◆ What to do: The listing below should be reproduced exactly, with the pictures omitted.
*** Opening Information provided ***
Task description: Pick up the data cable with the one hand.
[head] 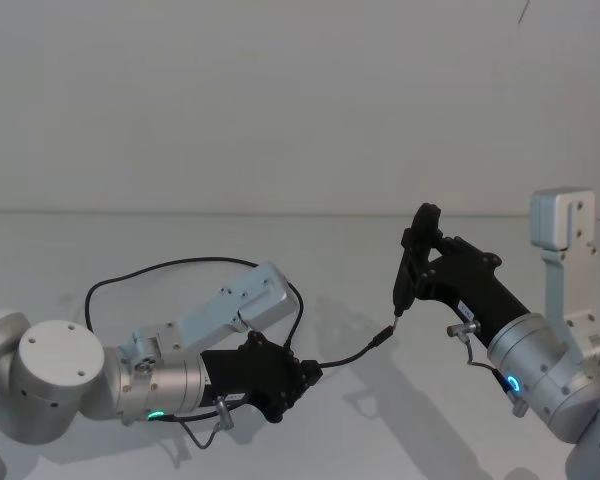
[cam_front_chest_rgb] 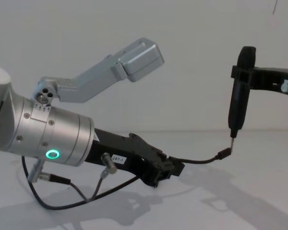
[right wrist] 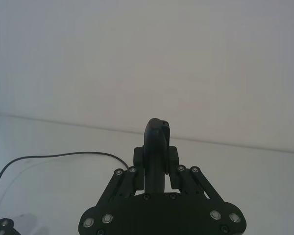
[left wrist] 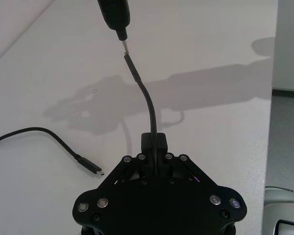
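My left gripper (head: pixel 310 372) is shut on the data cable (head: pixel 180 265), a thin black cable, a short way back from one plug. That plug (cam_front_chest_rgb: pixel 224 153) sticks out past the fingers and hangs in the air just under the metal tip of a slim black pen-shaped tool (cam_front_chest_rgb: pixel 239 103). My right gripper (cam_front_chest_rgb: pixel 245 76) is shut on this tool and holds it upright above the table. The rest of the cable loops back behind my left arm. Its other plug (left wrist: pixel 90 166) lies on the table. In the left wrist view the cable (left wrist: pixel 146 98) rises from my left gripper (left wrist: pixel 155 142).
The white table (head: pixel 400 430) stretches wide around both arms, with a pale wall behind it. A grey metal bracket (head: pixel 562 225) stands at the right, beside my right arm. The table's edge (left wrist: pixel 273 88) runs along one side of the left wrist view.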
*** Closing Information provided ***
◆ Response area:
Task description: Pick up the data cable with the one hand.
[head] 
[cam_front_chest_rgb] 
[right wrist] 
[left wrist] 
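My left gripper (head: pixel 310 372) is shut on the data cable (head: pixel 180 265), a thin black cable, a short way back from one plug. That plug (cam_front_chest_rgb: pixel 224 153) sticks out past the fingers and hangs in the air just under the metal tip of a slim black pen-shaped tool (cam_front_chest_rgb: pixel 239 103). My right gripper (cam_front_chest_rgb: pixel 245 76) is shut on this tool and holds it upright above the table. The rest of the cable loops back behind my left arm. Its other plug (left wrist: pixel 90 166) lies on the table. In the left wrist view the cable (left wrist: pixel 146 98) rises from my left gripper (left wrist: pixel 155 142).
The white table (head: pixel 400 430) stretches wide around both arms, with a pale wall behind it. A grey metal bracket (head: pixel 562 225) stands at the right, beside my right arm. The table's edge (left wrist: pixel 273 88) runs along one side of the left wrist view.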

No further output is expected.